When you reach the line containing "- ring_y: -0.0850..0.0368" in the records below, start copying exactly, and stop once you have copied the line containing "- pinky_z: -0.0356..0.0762".

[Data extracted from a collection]
################
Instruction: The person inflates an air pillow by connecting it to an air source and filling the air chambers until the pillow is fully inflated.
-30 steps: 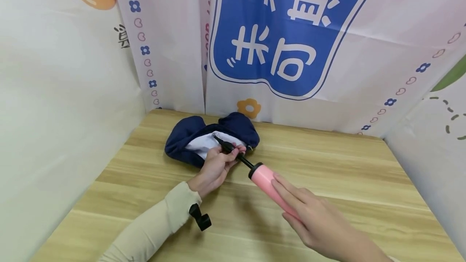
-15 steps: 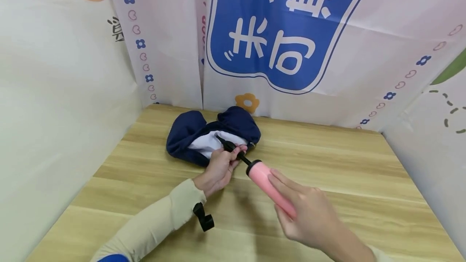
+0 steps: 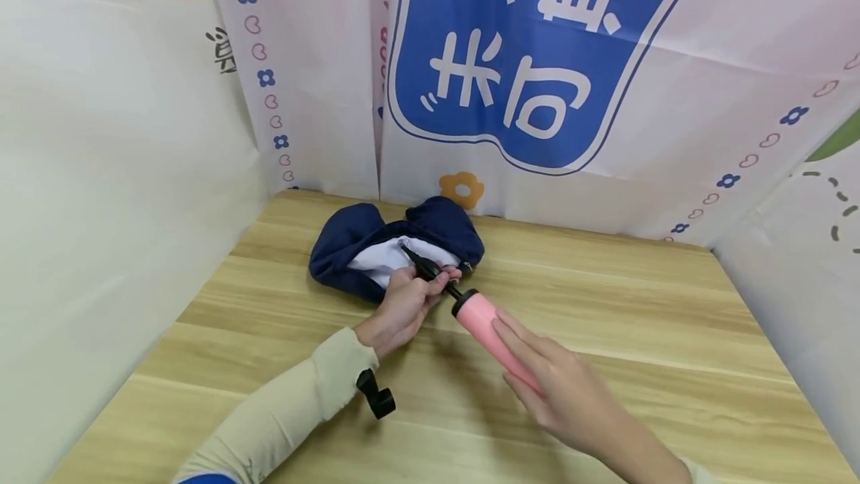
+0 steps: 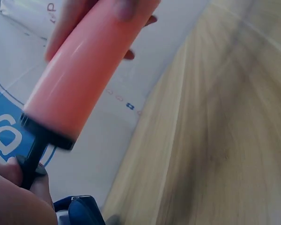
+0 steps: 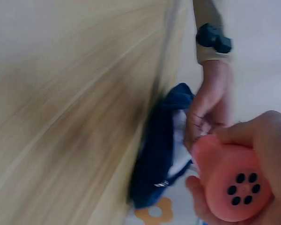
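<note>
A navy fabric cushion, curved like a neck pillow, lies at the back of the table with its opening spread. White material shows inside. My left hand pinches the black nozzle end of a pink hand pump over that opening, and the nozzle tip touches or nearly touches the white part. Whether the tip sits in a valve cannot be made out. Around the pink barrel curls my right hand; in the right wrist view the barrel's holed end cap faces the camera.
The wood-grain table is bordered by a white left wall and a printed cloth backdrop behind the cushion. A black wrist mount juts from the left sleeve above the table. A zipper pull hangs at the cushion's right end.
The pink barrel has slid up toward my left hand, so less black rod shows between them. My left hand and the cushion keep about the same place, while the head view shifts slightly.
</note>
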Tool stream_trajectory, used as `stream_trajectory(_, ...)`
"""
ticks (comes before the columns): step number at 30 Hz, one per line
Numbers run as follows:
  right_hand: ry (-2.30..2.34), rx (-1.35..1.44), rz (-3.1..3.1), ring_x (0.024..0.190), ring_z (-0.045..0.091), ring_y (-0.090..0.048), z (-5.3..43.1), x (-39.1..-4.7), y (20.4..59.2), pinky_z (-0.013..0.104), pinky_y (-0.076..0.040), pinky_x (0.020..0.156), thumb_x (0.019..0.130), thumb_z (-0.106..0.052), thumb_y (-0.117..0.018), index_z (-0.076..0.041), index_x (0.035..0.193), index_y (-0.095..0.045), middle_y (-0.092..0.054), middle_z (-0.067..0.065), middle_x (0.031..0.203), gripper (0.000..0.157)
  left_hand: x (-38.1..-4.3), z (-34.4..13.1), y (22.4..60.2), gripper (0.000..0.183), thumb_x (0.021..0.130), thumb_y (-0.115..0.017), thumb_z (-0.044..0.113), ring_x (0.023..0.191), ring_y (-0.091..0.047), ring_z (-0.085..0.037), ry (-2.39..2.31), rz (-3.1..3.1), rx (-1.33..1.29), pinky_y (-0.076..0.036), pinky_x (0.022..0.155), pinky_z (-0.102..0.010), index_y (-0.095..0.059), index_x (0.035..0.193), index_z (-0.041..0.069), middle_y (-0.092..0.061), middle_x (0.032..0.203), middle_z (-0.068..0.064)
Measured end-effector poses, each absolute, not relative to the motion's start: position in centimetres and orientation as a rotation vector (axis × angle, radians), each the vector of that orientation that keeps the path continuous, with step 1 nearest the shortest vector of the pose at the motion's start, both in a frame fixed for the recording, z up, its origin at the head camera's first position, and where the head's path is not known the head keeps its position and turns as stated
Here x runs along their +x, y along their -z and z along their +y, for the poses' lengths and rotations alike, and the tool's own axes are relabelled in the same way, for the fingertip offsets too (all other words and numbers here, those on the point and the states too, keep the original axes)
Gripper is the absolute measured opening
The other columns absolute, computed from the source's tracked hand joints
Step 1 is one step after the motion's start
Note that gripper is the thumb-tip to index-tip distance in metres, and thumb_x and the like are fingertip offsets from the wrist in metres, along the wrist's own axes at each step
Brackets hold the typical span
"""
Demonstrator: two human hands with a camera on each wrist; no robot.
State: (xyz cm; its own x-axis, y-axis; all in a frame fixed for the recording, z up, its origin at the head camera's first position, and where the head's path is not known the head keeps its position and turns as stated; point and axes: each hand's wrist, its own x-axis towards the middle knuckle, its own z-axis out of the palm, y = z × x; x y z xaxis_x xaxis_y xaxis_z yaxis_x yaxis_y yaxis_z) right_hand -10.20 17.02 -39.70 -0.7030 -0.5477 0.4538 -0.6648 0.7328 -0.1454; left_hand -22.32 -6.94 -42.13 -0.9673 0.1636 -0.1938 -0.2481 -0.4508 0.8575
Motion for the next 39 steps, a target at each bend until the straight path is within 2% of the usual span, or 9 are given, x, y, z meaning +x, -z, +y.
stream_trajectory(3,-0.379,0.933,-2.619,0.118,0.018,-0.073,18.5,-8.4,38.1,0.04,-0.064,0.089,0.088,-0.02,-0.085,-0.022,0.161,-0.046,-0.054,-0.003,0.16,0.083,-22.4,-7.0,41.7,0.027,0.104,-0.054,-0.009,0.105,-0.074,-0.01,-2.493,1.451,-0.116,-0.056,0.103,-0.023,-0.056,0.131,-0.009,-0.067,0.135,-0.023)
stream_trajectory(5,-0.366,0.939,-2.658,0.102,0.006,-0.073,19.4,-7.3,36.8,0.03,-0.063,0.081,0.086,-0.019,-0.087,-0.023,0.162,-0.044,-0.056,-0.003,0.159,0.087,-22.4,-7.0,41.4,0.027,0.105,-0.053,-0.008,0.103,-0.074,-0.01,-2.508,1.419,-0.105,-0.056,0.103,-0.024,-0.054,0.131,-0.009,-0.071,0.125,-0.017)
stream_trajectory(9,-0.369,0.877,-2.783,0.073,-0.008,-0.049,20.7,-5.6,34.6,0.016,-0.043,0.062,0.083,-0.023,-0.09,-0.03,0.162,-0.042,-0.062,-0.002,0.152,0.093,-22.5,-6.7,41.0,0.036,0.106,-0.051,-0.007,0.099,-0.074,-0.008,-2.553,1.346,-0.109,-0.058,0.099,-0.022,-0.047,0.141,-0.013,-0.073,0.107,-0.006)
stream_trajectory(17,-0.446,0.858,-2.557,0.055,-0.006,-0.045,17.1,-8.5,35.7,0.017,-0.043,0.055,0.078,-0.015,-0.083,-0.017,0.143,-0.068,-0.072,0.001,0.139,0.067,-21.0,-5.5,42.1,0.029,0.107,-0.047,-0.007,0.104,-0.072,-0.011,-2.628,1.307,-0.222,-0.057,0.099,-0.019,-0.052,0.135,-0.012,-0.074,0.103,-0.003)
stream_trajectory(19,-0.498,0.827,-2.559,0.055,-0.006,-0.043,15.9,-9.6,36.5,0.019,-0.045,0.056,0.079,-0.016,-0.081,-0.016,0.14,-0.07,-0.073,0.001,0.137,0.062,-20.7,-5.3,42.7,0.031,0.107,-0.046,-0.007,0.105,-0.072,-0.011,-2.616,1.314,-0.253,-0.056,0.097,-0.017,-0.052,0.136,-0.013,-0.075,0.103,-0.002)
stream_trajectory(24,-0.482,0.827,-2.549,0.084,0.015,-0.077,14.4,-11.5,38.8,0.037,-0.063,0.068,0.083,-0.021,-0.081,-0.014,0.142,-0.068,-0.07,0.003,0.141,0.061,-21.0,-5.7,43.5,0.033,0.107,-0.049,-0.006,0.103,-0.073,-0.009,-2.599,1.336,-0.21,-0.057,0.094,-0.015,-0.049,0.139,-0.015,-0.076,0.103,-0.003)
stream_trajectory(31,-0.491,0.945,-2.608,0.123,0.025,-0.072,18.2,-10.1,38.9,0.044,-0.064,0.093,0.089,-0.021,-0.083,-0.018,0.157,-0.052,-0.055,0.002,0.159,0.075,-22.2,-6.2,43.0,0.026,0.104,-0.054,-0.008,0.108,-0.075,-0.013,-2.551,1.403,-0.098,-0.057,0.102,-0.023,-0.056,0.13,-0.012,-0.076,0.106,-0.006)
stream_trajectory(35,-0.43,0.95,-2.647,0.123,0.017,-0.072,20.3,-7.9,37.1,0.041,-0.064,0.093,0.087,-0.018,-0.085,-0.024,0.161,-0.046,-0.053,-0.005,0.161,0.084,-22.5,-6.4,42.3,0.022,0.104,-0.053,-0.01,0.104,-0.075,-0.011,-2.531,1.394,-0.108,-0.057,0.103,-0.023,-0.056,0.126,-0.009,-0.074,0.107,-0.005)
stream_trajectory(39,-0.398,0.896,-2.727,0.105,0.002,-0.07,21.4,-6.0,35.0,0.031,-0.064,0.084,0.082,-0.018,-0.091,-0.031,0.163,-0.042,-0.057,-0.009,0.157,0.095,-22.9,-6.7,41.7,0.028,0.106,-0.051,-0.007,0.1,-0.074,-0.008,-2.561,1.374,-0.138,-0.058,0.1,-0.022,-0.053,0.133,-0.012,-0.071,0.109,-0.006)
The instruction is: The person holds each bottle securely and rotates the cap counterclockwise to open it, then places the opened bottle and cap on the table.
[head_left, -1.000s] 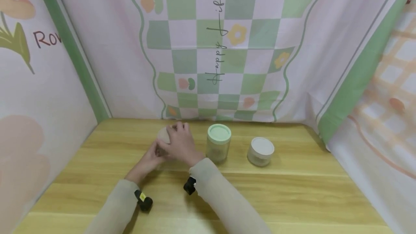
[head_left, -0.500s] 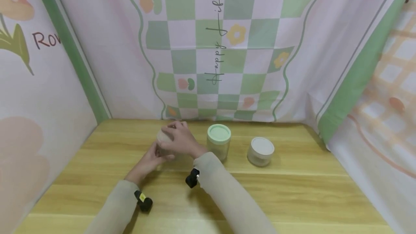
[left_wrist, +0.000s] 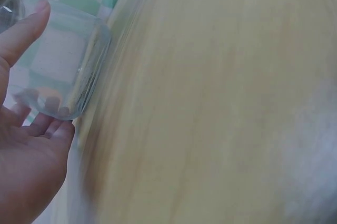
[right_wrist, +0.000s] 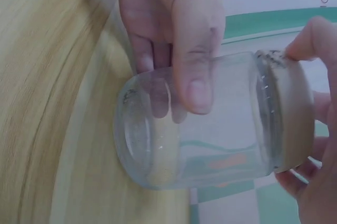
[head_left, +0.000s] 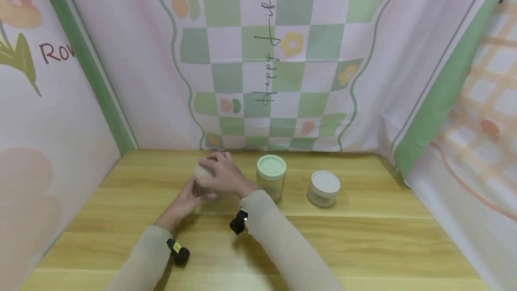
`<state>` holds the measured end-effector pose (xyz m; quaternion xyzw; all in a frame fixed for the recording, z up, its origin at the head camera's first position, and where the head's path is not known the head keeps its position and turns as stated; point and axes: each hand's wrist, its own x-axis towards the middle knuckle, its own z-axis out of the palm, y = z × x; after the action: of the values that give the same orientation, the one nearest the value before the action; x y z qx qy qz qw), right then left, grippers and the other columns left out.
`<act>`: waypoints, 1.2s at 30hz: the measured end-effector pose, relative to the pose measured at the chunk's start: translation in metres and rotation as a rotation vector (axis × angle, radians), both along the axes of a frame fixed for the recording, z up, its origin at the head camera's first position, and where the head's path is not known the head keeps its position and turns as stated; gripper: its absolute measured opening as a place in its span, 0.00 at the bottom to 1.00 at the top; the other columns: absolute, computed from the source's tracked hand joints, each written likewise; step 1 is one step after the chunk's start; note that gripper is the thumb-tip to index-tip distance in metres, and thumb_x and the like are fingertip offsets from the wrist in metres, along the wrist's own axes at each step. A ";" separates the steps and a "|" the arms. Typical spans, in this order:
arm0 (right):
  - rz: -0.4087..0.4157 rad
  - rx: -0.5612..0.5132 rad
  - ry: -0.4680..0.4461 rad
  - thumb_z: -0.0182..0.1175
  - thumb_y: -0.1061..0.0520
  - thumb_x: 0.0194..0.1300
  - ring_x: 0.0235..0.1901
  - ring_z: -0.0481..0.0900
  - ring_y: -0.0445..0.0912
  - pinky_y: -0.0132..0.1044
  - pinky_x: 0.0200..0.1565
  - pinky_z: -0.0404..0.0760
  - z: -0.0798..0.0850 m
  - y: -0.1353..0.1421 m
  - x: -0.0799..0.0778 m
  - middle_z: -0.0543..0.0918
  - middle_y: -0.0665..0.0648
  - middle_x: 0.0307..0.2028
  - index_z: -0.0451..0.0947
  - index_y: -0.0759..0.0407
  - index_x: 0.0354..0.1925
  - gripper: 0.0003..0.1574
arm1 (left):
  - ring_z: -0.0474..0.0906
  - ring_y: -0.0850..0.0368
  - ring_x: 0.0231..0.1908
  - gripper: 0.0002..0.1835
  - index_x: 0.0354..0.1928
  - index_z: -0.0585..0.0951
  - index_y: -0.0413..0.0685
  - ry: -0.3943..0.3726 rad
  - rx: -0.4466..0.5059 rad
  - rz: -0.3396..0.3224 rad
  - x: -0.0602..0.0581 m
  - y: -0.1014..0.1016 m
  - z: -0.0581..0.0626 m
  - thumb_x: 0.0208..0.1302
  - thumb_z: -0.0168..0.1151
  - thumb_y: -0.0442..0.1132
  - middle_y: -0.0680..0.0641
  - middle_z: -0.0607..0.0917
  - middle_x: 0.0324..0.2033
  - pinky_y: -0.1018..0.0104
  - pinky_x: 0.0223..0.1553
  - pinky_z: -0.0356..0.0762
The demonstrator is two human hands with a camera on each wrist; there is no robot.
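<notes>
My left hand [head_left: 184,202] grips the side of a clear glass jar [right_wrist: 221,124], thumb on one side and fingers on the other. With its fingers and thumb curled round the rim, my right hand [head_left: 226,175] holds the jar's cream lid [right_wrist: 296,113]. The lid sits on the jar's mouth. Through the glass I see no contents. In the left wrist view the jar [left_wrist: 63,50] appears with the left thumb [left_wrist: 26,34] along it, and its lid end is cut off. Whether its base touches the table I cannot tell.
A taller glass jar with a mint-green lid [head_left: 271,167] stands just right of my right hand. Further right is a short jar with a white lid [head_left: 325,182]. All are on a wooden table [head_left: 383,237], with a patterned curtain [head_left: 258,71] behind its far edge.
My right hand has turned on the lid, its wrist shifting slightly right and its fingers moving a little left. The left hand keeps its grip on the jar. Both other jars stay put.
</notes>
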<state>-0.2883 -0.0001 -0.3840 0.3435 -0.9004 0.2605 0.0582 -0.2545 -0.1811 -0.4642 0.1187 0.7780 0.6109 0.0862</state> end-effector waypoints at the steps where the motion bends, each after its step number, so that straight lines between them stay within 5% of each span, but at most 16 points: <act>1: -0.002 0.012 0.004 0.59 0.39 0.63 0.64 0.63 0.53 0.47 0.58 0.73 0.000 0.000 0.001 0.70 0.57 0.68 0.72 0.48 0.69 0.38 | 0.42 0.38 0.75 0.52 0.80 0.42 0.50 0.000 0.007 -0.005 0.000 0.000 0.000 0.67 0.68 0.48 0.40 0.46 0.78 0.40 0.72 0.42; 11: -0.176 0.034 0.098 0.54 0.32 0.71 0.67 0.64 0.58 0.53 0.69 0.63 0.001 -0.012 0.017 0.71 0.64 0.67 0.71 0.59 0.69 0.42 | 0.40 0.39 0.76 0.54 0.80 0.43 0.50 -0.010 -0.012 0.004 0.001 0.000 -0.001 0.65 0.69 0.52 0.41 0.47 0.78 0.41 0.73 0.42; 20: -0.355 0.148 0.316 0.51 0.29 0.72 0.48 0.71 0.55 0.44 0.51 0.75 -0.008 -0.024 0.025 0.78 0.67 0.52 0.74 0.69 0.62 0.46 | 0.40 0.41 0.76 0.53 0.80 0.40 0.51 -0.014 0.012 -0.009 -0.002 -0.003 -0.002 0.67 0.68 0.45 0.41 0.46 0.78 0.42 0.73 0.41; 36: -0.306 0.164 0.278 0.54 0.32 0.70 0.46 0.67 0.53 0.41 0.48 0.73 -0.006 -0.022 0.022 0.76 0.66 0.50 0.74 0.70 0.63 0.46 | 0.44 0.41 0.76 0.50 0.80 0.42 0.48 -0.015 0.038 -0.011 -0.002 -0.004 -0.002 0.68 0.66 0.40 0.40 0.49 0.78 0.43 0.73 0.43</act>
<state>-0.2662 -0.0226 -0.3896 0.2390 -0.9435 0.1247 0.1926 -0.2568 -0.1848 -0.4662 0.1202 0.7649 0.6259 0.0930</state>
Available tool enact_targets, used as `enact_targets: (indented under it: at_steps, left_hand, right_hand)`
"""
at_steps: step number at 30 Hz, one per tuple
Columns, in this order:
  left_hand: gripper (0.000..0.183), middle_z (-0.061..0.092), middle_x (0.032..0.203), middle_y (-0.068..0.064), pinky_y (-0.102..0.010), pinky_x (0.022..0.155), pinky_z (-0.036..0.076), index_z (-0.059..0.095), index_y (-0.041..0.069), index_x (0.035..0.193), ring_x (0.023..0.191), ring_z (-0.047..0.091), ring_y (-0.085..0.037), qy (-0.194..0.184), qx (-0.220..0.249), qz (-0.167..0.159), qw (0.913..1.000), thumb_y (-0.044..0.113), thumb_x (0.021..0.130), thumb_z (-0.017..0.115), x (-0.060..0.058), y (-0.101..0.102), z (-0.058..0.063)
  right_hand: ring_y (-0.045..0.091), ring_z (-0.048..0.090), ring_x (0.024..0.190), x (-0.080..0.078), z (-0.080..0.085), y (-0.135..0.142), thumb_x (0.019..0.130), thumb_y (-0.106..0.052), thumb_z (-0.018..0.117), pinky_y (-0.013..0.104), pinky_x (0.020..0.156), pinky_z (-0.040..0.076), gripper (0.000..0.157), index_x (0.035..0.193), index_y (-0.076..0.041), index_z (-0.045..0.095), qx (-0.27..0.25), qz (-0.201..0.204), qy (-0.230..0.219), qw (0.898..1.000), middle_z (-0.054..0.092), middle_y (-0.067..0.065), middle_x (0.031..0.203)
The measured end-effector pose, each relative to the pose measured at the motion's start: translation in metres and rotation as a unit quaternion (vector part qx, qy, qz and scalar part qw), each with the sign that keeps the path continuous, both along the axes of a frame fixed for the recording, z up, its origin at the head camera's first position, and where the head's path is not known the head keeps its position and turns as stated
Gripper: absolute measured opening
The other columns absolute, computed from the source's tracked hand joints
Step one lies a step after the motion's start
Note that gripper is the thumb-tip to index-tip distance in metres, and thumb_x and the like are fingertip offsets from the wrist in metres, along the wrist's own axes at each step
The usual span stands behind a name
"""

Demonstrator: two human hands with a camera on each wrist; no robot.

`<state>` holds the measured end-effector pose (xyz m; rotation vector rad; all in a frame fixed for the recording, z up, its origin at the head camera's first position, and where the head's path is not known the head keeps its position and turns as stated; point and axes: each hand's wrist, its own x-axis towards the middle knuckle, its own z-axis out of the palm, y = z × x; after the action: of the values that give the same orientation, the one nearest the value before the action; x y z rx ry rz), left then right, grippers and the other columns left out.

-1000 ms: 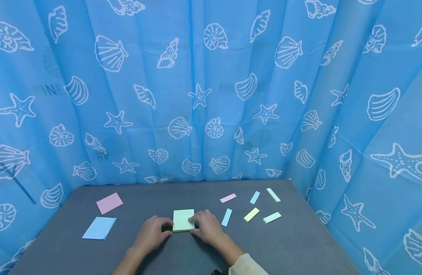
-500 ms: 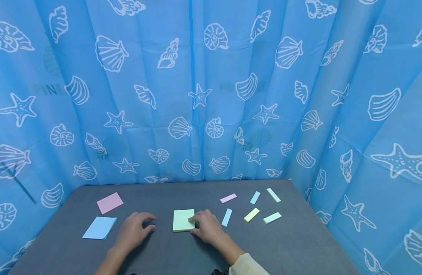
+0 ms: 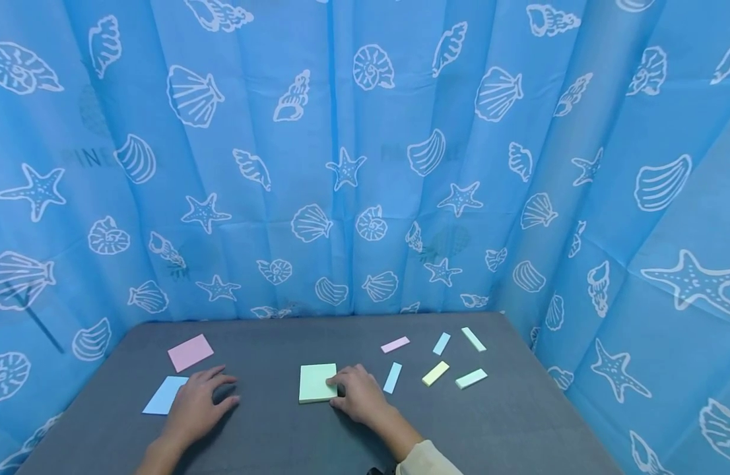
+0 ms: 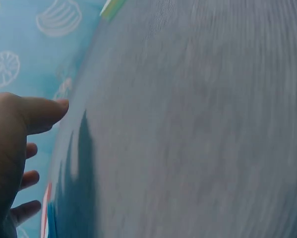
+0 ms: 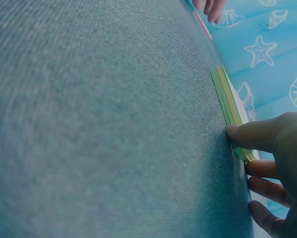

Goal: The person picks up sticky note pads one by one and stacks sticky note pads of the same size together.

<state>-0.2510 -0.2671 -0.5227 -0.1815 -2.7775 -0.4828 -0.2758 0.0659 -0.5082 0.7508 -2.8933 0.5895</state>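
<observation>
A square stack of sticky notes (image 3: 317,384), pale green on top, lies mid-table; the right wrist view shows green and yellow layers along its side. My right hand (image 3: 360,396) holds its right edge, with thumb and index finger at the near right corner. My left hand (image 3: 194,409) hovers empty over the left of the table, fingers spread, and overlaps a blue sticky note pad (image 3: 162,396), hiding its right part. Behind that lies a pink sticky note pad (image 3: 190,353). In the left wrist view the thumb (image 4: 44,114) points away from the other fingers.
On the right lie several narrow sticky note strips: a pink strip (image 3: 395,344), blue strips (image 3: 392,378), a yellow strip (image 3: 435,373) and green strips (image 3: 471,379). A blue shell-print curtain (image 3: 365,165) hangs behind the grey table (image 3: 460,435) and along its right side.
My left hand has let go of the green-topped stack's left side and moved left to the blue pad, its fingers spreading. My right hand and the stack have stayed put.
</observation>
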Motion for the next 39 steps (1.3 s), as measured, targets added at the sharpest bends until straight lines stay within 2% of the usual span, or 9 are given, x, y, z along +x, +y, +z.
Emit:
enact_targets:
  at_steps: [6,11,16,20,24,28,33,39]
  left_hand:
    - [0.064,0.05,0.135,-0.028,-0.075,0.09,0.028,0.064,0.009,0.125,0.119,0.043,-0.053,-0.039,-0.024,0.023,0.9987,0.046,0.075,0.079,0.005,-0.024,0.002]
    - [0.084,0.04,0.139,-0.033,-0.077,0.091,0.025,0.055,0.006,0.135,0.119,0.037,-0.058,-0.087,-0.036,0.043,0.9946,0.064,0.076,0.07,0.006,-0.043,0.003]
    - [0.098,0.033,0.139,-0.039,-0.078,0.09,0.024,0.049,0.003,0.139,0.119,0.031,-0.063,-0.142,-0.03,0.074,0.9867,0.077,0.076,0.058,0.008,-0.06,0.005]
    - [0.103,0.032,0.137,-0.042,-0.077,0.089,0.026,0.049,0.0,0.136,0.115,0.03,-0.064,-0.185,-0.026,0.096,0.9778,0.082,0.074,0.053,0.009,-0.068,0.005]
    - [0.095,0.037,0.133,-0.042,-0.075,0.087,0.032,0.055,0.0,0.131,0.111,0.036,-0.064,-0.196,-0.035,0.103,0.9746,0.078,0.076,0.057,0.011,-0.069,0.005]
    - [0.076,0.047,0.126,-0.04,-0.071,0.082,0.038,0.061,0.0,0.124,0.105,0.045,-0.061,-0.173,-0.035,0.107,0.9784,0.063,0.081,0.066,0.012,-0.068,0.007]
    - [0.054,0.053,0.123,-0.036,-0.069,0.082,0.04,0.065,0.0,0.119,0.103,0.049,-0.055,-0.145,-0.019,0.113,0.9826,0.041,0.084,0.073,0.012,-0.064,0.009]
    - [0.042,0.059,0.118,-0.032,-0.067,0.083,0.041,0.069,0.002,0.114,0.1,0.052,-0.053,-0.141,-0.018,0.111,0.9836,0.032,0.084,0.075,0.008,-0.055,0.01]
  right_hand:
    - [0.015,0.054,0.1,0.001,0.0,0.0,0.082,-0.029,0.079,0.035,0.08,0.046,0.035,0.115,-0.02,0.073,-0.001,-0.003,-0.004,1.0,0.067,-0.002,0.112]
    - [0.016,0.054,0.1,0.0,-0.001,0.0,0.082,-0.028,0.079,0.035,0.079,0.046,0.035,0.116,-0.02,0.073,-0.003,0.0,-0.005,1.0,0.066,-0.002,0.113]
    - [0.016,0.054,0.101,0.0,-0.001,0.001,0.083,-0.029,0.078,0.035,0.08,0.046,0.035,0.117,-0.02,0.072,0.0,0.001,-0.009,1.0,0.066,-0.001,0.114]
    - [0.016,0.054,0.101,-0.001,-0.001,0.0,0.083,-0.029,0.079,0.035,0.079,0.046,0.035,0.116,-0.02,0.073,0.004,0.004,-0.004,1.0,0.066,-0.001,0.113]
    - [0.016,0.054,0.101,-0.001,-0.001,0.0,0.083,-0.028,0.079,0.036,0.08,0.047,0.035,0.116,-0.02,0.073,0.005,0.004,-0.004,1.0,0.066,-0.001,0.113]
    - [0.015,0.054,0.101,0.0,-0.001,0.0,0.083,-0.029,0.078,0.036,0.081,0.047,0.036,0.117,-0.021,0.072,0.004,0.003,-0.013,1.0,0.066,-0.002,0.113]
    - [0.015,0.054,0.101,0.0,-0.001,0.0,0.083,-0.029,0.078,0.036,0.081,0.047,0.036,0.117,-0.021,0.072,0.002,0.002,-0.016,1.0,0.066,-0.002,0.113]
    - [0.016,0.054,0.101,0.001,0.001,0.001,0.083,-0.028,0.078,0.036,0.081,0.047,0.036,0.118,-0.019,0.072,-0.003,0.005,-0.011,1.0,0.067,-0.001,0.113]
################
| Answer to the exercise |
  - ring_y: -0.0850..0.0368
  - ring_x: 0.0231..0.1908
  - gripper: 0.0002..0.1835
  - index_x: 0.0354..0.1928
  - index_z: -0.0585..0.0951
  - index_y: -0.0413..0.0685
  - ry: -0.3943..0.3726 rad
  - rx: -0.4466..0.5059 rad
  - rz: -0.3396..0.3224 rad
  - x: -0.0602..0.0581 m
  - y: -0.1014..0.1016 m
  - z: -0.0581..0.0626 m
  - thumb_x: 0.0208..0.1302
  - thumb_z: -0.0168..0.1151
  - thumb_y: -0.0442..0.1132
  - middle_y: -0.0680..0.0641
  - middle_z: -0.0607..0.0917
  - middle_x: 0.0324..0.2033
  - pinky_y: -0.1018..0.0104
  - pinky_x: 0.0223..0.1553
  - pinky_z: -0.0356..0.0762

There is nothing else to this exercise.